Formats clusters in standardized way, optionally estimating cluster prototypes
formatClusters.Rd
Formats clusters in standardized way, optionally estimating cluster prototypes
Usage
formatClusters(
clusters = NA,
p = -1,
clust_names = NA,
get_prototypes = FALSE,
x = NA,
y = NA,
R = NA
)
Arguments
- clusters
Either an integer vector of a list of integer vectors; each vector should contain the indices of a cluster of features. (If there is only one cluster, clusters can either be a list of length 1 or simply an integer vector.) If clusters is specified then R is ignored.
- p
integer or numeric; the numbe of features in x (should match ncol(x), if x is provided)
- clust_names
A character vector of the names of the clusters in clusters.
- get_prototypes
Logical: if TRUE, will identify prototype from each cluster (the feature from each cluster that is most correlated with the response) for the protolasso. In this case, x and y must be provided.
- x
n x p numeric matrix; design matrix. Only needs to be provided if get_prototypes is TRUE.
- y
Numeric response vector; only needs to be provided if get_prototypes is TRUE. Note: in general, the css function does not require y to be a numeric vector, because the provided fitfun could use a different form of y (for example, a categorical response variable). However, y must be numeric in order to provide prototypes because the prototypes are determined using the correlation between cluster members (columns of x) and y.
- R
Numeric p x p matrix; not currently used. Entry ij contains the "substitutive value" of feature i for feature j (diagonal must consist of ones, all entries must be between 0 and 1, and matrix must be symmetric)
Value
A named list with the following elements:
- clusters
A named list where each entry is an integer vector of indices of features that are in a common cluster. (The length of list clusters is equal to the number of clusters.) All identified clusters are non-overlapping. All features appear in exactly one cluster (any unclustered features will be put in their own "cluster" of size 1).
- multiple
Logical; TRUE if there is more than one cluster of size greater than 1, FALSE otherwise.
- prototypes
only returned if get_prototypes=TRUE. An integer vector whose length is equal to the number of clusters.

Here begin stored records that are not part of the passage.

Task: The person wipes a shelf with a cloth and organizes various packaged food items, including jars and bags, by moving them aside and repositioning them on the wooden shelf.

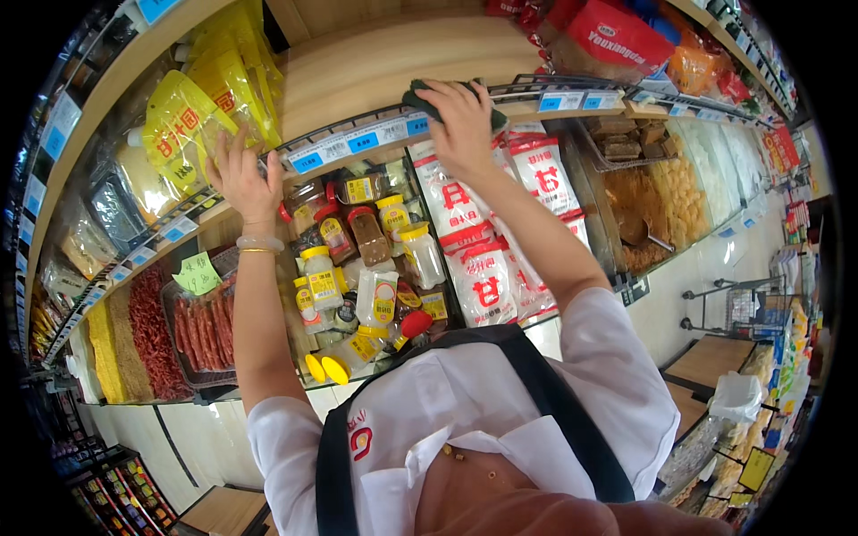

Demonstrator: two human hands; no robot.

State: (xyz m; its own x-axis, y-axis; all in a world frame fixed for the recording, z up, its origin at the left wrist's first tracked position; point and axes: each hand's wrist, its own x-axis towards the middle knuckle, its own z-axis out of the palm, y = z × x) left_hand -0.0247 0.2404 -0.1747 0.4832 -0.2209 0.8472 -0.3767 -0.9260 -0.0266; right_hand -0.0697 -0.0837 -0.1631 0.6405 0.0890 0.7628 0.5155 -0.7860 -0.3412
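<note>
My right hand (pixel 459 120) presses a dark green cloth (pixel 499 119) against the wire rail at the shelf's front edge, above the price tags (pixel 375 139). With fingers spread, my left hand (pixel 244 171) is at the same rail further left, beside yellow spouted pouches (pixel 175 127); its fingertips reach the nearest pouch, and whether they touch it I cannot tell. The wooden shelf board (pixel 389 60) extends behind both hands. Under my arms lie jars with yellow and red lids (pixel 369 231) and white bags with red print (pixel 479 275).
Sausages (pixel 201 328) lie in a basket at the left, near dried red chillies (pixel 153 328). Red packages (pixel 613 37) stand on the shelf at the right. A metal scoop (pixel 640 234) rests in a bin of brown goods. A shopping cart (pixel 737 301) is in the aisle.
</note>
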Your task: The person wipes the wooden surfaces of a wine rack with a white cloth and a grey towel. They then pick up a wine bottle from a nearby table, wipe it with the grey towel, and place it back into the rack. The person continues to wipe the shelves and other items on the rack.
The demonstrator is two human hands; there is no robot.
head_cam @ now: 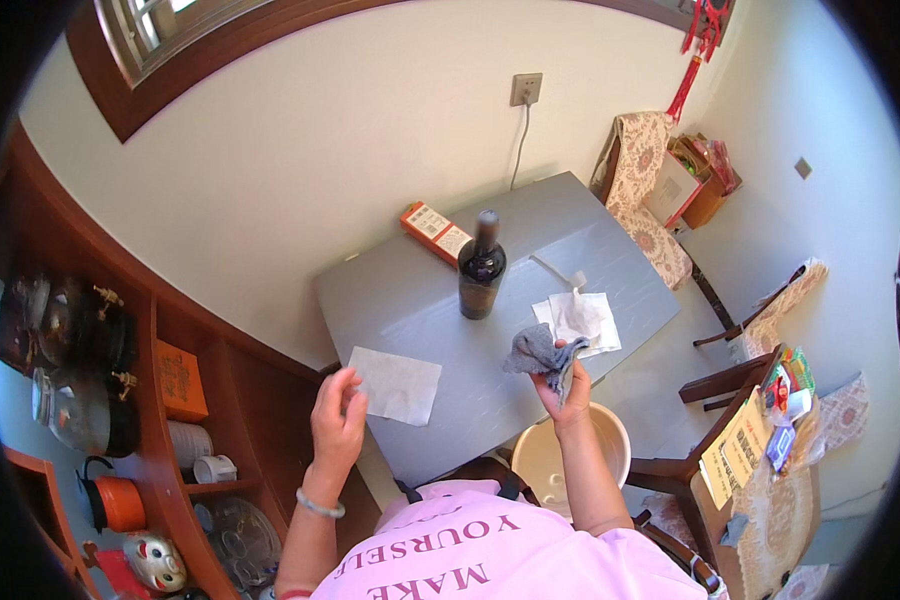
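Note:
My right hand (566, 390) holds a crumpled grey cloth (534, 352) above the near right edge of the grey table (412, 307). My left hand (339, 411) is raised beside the table's left side, fingers apart and partly curled, with nothing in it. Just right of it a white paper sheet (399, 386) lies flat. A dark glass bottle (482, 274) stands upright near the middle, in front of an orange and white box (433, 231). White napkins (604, 319) lie beyond the cloth, with a crumpled tissue (579, 315) on top. A thin white strip-like object (551, 268) lies behind them.
Below my right forearm is a cream plastic bucket (529, 457). Wooden shelves (146, 420) with glass jars and a white mug (215, 469) stand at left. At right are chairs with patterned covers (649, 232) and a wooden seat holding papers (739, 446). A cord hangs from a wall socket (526, 89).

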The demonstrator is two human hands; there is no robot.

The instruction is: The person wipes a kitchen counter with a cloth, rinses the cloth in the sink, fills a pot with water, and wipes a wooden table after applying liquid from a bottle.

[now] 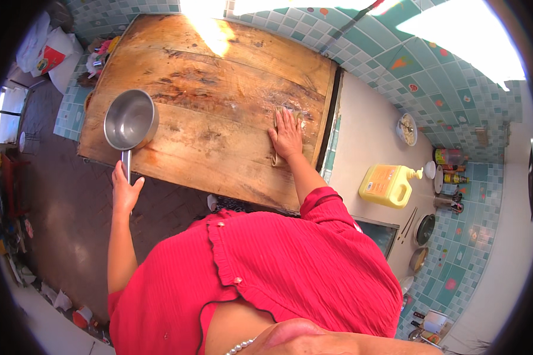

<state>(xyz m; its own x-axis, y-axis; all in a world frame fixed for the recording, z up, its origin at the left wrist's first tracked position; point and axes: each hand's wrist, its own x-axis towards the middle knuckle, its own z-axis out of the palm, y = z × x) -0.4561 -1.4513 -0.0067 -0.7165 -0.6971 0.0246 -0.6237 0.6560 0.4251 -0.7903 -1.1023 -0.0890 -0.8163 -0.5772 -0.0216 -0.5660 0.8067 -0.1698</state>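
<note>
My left hand (126, 188) grips the handle of a metal saucepan (131, 120), which is at the left side of a large wooden board (191, 146). No contents are plain inside the pan. Over on the board's right side, my right hand (287, 135) lies palm down on a brownish cloth (279, 159), pressing it to the wood. Most of the cloth is hidden under the palm and fingers. Around it the wood looks wet and bears whitish smears. Dark stains run across the middle planks.
To the right, a pale counter (353, 120) holds a yellow pump jug (385, 185), a bowl of pale food (407, 129), chopsticks (409, 224) and a utensil holder (444, 202). Tiled walls border the board's far side. White sacks (57, 57) stand at far left, beyond the brick floor (71, 213).
</note>
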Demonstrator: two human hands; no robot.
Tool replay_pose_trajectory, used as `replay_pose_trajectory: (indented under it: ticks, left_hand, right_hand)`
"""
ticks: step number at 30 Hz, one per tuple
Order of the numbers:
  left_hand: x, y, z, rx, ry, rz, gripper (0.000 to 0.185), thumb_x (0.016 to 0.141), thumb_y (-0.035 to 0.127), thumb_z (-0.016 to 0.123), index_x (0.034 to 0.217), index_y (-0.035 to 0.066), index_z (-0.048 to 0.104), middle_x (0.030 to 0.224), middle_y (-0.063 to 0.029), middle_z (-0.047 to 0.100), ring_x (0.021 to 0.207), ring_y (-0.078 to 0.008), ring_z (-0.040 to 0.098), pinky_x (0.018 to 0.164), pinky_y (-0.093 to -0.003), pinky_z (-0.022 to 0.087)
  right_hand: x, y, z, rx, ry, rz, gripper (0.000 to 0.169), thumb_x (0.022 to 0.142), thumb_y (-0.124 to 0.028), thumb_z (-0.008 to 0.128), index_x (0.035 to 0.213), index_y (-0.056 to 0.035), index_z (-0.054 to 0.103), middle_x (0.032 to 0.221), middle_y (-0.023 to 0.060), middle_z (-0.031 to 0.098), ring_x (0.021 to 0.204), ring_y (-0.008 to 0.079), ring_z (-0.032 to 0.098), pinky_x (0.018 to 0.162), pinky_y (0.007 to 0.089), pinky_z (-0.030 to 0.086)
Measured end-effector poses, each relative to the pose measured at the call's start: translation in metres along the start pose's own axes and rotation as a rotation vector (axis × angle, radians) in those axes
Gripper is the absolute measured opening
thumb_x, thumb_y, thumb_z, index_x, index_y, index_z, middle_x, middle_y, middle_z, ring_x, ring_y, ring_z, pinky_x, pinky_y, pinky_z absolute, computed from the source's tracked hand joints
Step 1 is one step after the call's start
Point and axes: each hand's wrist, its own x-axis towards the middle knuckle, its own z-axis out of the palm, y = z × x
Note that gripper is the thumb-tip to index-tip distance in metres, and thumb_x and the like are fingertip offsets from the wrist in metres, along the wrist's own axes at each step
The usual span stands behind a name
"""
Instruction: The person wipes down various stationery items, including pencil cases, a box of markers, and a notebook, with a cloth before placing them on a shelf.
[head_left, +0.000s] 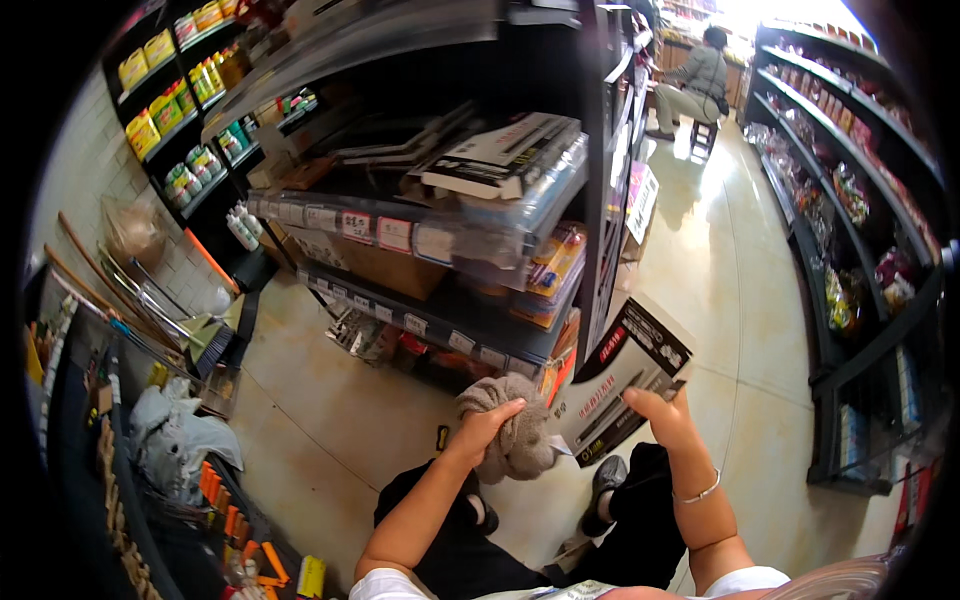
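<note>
My left hand (480, 431) grips a bunched grey-brown cloth (517, 442) above the floor between my legs. In my right hand (664, 409) is a flat black-and-white cardboard box (626, 367) with pens pictured on its front; my thumb lies across that face, and the fingers behind it are mostly hidden. The box is tilted, its lower left corner close to the cloth. Just beyond both hands stands a dark metal shelf unit (420, 300), where a similar box (506, 154) lies on top of a stack at the shelf's right end.
A person (694, 82) sits on a low stool (703, 139) far down the aisle. Stocked shelves (847, 150) line the right side. Brooms (202, 337) lean at the left, near a plastic bag (180, 427) and orange-handled tools (232, 517). Yellow bottles (154, 120) fill shelves at the upper left.
</note>
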Motion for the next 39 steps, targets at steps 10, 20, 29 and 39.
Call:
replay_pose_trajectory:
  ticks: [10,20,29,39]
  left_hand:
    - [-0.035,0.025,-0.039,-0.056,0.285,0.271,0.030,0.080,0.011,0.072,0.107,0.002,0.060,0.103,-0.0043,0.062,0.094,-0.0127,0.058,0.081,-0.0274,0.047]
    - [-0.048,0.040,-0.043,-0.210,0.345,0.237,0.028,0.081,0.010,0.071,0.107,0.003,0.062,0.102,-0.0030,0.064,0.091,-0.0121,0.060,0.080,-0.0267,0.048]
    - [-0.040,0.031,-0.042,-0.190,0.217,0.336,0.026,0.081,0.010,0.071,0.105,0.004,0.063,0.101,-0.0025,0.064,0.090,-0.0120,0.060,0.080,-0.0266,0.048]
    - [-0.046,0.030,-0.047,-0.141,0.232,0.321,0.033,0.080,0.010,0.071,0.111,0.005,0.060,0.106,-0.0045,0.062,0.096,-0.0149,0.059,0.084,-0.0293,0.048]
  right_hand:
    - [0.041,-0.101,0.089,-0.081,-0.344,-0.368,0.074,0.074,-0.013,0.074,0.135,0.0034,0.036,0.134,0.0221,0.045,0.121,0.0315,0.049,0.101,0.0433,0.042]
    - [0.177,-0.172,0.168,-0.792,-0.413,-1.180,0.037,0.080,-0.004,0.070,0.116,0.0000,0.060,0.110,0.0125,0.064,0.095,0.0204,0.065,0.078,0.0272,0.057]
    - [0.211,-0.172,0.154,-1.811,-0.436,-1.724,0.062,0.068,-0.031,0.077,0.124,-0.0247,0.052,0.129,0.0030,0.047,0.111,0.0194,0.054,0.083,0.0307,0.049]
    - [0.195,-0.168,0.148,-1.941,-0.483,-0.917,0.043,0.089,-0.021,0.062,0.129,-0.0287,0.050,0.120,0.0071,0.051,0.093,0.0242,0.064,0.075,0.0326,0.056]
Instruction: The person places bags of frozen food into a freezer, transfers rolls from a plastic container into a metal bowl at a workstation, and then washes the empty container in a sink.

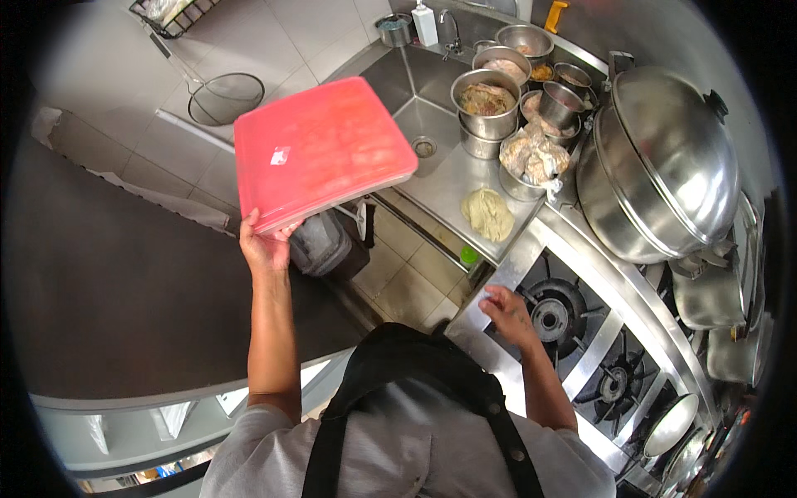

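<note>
My left hand (266, 249) grips the near corner of a large, flat plastic container with a red lid (336, 134). A small white label is stuck on the lid. The container is raised and tilted in front of the sink, and pale contents show faintly through the lid. Over the front edge of the gas stove (588, 348), my right hand (510, 316) hovers with loosely bent fingers and nothing visible in it. Ahead of that hand, a pale greenish, dough-like mass (488, 215) lies on the steel counter (436, 193).
Several steel pots of food (485, 103) crowd the counter right of the sink (408, 124). A bagged food bundle (534, 155) tops one pot. A big domed steamer (660, 162) stands behind the stove. A dark worktop (155, 299) spans my left; a bin (324, 246) sits below.
</note>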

Entry i is the index of the feature belonging to cluster i that is most highly correlated with y (that is, the prototype for the cluster, as in the protolasso; see Reid and Tibshirani 2016).
References
Reid, S., & Tibshirani, R. (2016). Sparse regression and marginal testing using cluster prototypes. Biostatistics, 17(2), 364–376. https://doi.org/10.1093/biostatistics/kxv049.